Big Data Clusters - A Deeper Dive into the Data Pool

One of the key components of a Big Data Cluster is the data pool. Within that single data pool, there are two SQL Server instances. The primary job of the data pool is to provide data persistence and caching for the Big Data Cluster. (At the time of this blog post, there can only be a single data pool in a Big Data Cluster and the maximum supported number instances in a data pool is eight.) The instances inside the data pool do not communicate with each other and are accessed via the SQL Server Master instance. The data pool instances are also where data marts are created.

What is the Data Pool — The data pool is in green.

You can watch the video below (or continue reading):

Scale-out data marts

Data pools enable the creation of scale-out data marts. Whether your data is being ingested from Spark jobs or SQL, it is stored into the data pool. Data is distributed across one, or two, SQL Server instances running queries against it is more efficient.

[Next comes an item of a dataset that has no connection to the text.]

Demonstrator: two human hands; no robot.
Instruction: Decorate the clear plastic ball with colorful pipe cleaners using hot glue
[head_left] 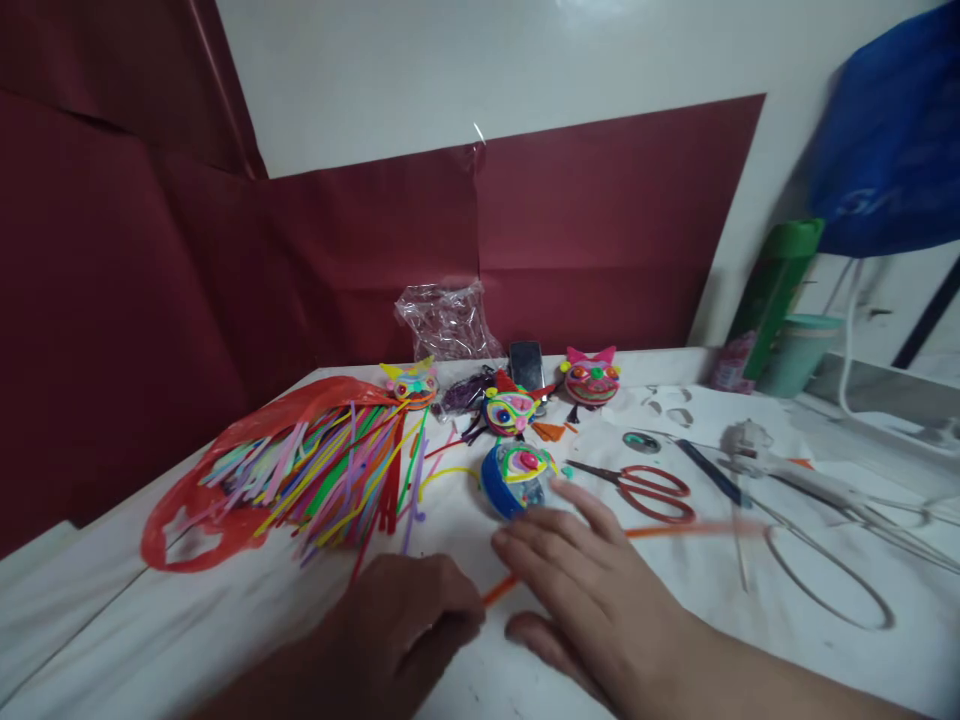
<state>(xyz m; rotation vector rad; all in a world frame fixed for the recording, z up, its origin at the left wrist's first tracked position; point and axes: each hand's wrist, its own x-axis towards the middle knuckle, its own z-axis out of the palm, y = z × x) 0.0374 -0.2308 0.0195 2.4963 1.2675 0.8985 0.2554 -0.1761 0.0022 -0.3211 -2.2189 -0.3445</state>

Whether the data is being ingested from IoT device, Kafka, another relational data source (like Oracle or Teradata), it all is stored into the data pool instances and are available as “data marts” for the consumer to work with. There is no need to go back out to the original data source each time you want to query the data. It is all available inside the data pool instances.

Note: Currently, there is no way to resize or scale the number of data pools. The default is 1 data pool with a maximum supported SQL Server instances of 8.

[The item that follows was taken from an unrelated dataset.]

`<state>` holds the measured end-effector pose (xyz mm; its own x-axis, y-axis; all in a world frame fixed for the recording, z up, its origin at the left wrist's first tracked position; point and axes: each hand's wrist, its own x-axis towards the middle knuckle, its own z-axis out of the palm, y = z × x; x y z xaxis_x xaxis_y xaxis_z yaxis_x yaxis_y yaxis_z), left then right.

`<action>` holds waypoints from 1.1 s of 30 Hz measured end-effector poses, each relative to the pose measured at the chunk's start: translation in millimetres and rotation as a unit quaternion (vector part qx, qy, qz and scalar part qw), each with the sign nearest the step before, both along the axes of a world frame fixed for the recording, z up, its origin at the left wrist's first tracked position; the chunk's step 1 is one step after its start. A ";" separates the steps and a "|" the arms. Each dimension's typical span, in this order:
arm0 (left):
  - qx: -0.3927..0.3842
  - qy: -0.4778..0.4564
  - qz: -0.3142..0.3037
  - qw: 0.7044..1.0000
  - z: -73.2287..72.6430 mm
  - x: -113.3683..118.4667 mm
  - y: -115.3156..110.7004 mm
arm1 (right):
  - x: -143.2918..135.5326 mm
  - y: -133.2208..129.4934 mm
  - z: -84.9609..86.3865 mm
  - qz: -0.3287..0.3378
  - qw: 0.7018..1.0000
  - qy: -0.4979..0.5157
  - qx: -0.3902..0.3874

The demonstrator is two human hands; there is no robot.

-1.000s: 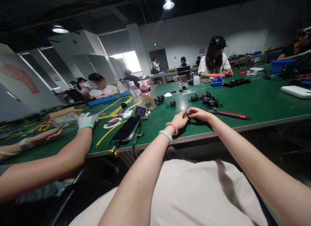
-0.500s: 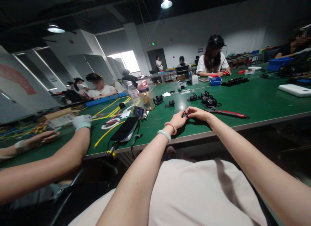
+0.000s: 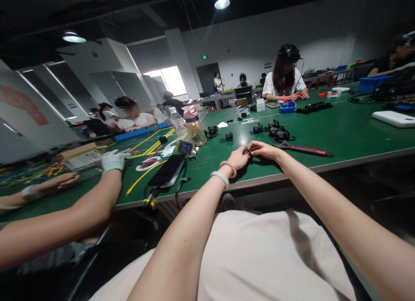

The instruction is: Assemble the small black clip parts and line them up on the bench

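Note:
My left hand (image 3: 239, 159), with a beaded bracelet and a pale bangle at the wrist, is closed in a pinch just above the green table's front edge. My right hand (image 3: 263, 150) meets it fingertip to fingertip, also pinching. Between them pokes out a small, thin black piece (image 3: 248, 150); its kind is too small to tell and the fingers partly cover it. Beyond the hands lie several black parts with thin prongs (image 3: 275, 131) and a single such part (image 3: 228, 136). To the right rests a hand tool with a red and black handle (image 3: 311, 151).
A phone (image 3: 167, 170) with straps, a yellow cable tie (image 3: 142, 179), a pink-lidded bottle (image 3: 196, 130) and a clear water bottle (image 3: 178, 121) stand or lie leftward. A co-worker's gloved hand (image 3: 113, 161) is farther left. A blue bin (image 3: 287, 107) and white case (image 3: 394, 118) are right.
My hands stay nearly in place, while the black piece between them sits at a slightly different tilt. The co-worker's gloved hand has shifted a little to the right, its fingers now stretched out.

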<state>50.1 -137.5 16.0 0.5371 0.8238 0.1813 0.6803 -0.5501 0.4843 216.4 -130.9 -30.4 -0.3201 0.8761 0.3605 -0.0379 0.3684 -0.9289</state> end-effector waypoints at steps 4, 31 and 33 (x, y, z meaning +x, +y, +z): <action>-0.017 -0.004 0.008 1.000 2.7 0.6 -3.1 | -0.4 -0.4 -0.1 -0.004 1.000 0.000 -0.006; -0.015 0.009 -0.015 1.000 1.5 1.3 -1.9 | -1.7 1.9 -0.3 0.012 1.000 0.009 -0.012; -0.010 0.012 -0.021 1.000 1.6 1.7 -2.0 | -1.4 1.5 -0.2 0.010 1.000 0.008 -0.014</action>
<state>51.8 -139.5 17.6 0.5748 0.8041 0.1519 0.6688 -0.5685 0.4791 215.0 -129.4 -30.5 -0.3308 0.8796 0.3419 -0.0604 0.3418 -0.9378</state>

In a future CU (Cumulative Update) you will have the option to scale the number of data pools. When that time does come you will have to recreate your data pool tables. For example, if you decide to go from 2 instances in the data pool to 4 instances, you will have to recreate the table across all 4 data pool instances since there will be a skew of data.

More Data Pool Scenarios

In addition to providing data persistence and caching, some other scenarios for using the data pool instance are:

Complex Query Joins – If you run a complex query that joins multiple data sources (like SQL Server with Oracle and MongoDB, etc.), or if the data source is on a much slower infrastructure (network latency, etc.) then running it against the data pool would be better.
Machine Learning – If you are training data models, it would be ideal to run that against the data pool and not the SQL Server Master instance. Then, the data scientist can run all their prep/training against the data pool instances and not use up the SQL Server Master instance resources.
Reporting – If you have a report running that calculate HDFS data, or any other data source, you can point that to the data pool instances.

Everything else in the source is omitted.